Supporters light up cities to show solidarity with Alexei Navalny
Protesters staged a nationwide flashmob called ‘Love is Stronger than Fear’ on Valentine’s Day in solidarity with Alexei Navalny.
Protesters staged a nationwide flashmob called “Love is Stronger than Fear” on Valentine’s Day in solidarity with jailed Russian opposition leader Alexei Navalny.
Attempting to avoid the harsh response that met recent street protests, people emerged at 8pm local time on Sunday into the communal yards between apartment blocks and switched on torches on their mobile phones.
The demonstration took place shortly after President Vladimir Putin accused the US and European states of stirring up discontent over Mr Navalny, 44, as a means of containing Russia.
Mr Putin, 68, who refuses to use Mr Navalny’s name, told assembled heads of media outlets that “this person is being used just as people’s fatigue is emerging all over the world, including in our country” over COVID-19.
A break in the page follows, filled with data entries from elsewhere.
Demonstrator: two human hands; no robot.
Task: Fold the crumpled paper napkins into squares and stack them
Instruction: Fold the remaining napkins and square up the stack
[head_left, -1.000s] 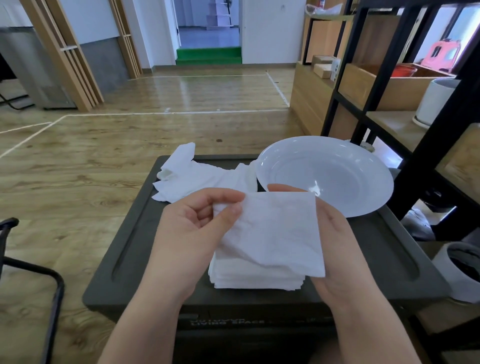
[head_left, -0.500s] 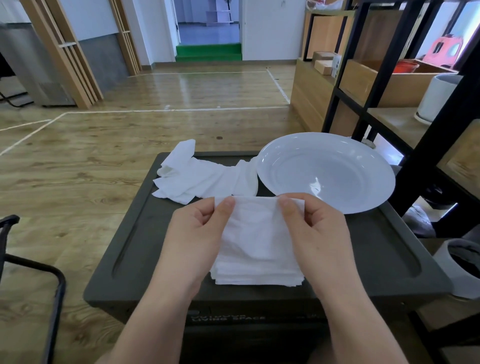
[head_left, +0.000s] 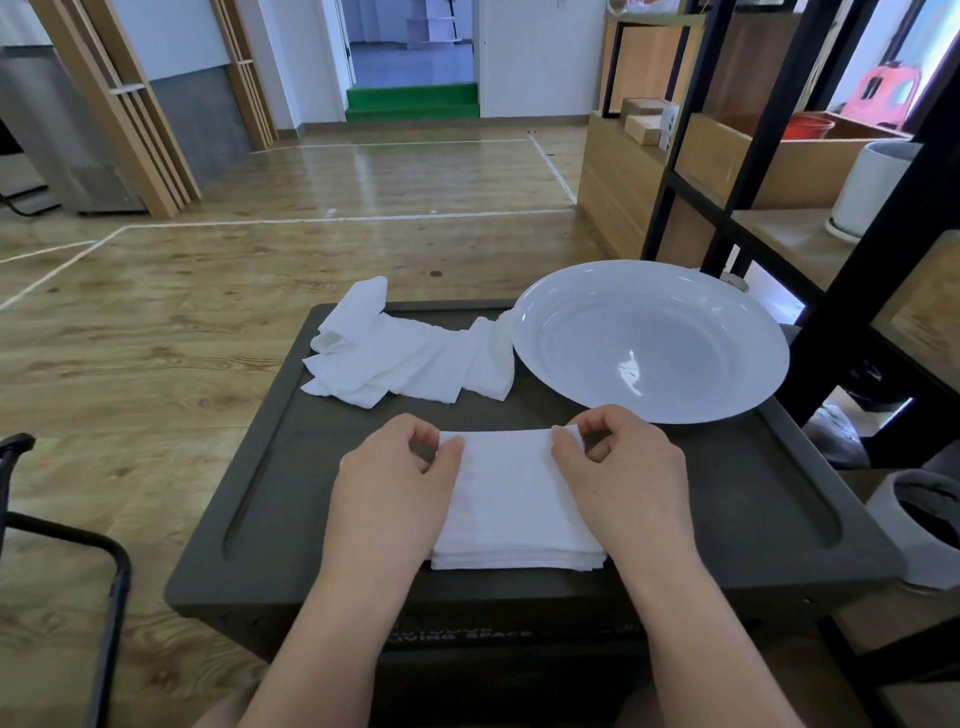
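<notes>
A folded white napkin (head_left: 506, 483) lies on top of a stack of folded napkins (head_left: 519, 560) near the front of the dark box lid (head_left: 727, 499). My left hand (head_left: 389, 478) pinches the napkin's far left corner with thumb and fingers. My right hand (head_left: 623, 467) pinches its far right corner. Both palms lie along the stack's sides. A loose heap of crumpled white napkins (head_left: 400, 358) lies at the lid's far left.
A large white plate (head_left: 649, 338) sits at the lid's far right, just beyond my right hand. A black shelf frame (head_left: 857, 291) stands to the right, a grey bin (head_left: 924, 525) below it. A black chair frame (head_left: 104, 571) is at the left.
The napkin, held up in the air a second ago, has been folded smaller and lowered onto the stack. Both hands moved down and forward with it.
</notes>
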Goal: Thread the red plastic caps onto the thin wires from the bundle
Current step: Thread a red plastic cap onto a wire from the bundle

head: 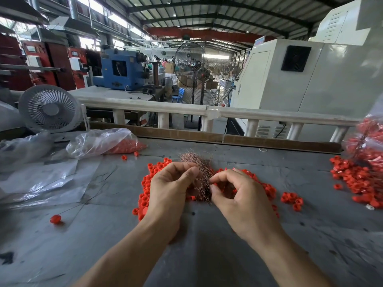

“Irritation has piled up, people have become disgruntled including by their living conditions, by the level of income.”
The West, he said, was employing “ambitious people who thirst for power” to play on discontent in Russia, as it had done throughout history.
Mr Navalny made a heart shape with his hands to his wife from the dock when he was sentenced to two years and eight months in a penal colony this month.
His chief of staff, Leonid Volkov, encouraged supporters to form hearts with their torches, saying: “Putin is fear. Navalny is love. That’s why we will win.”
Protesters in the more easterly of Russia’s 11 time zones posted pictures and videos of themselves on social media waving phones, clutching lanterns or arranging candles in heart shapes in snowy yards.
With #Love is Stronger than Fear trending on Twitter as the flashmob moved west across Russia, in Moscow and St Petersburg women formed “solidarity chains” to show their sympathy for Mr Navalny’s wife, Yulia, 44, and female victims of political persecution.
In the capital, at least 200 women lined up along the historic Novy Arbat street holding a long white ribbon and bunches of flowers, stamping their feet in the cold.
A provocateur wearing a helmet emblazoned “NATO” and a pair of sunglasses with dollar signs in the lenses tried to hand the women fake money to suggest they were stooges of the West.
Mr Navalny’s allies are trying to come up with imaginative ways to protest after 11,000 people were detained by police at nationwide rallies.
Women’s solidarity chains have been a feature of the protests against the authoritarian President Alexander Lukashenko of Belarus, which began after rigged elections last year.
The EU is preparing sanctions against Moscow over the jailing of Mr Navalny, who survived a poisoning with the Novichok nerve agent in Siberia in August last year.
The Bellingcat investigative website identified Federal Security Service members of a “poison squad” who allegedly took part in the attempt on his life.
Mr Navalny was arrested on his return to Russia on January 17 after five months of treatment in Germany. Foreign leaders have demanded his release. Sergei Lavrov, Russia’s foreign minister, said on Friday that the EU viewed Moscow as a “toxic” partner over Mr Navalny, but “we don’t care”.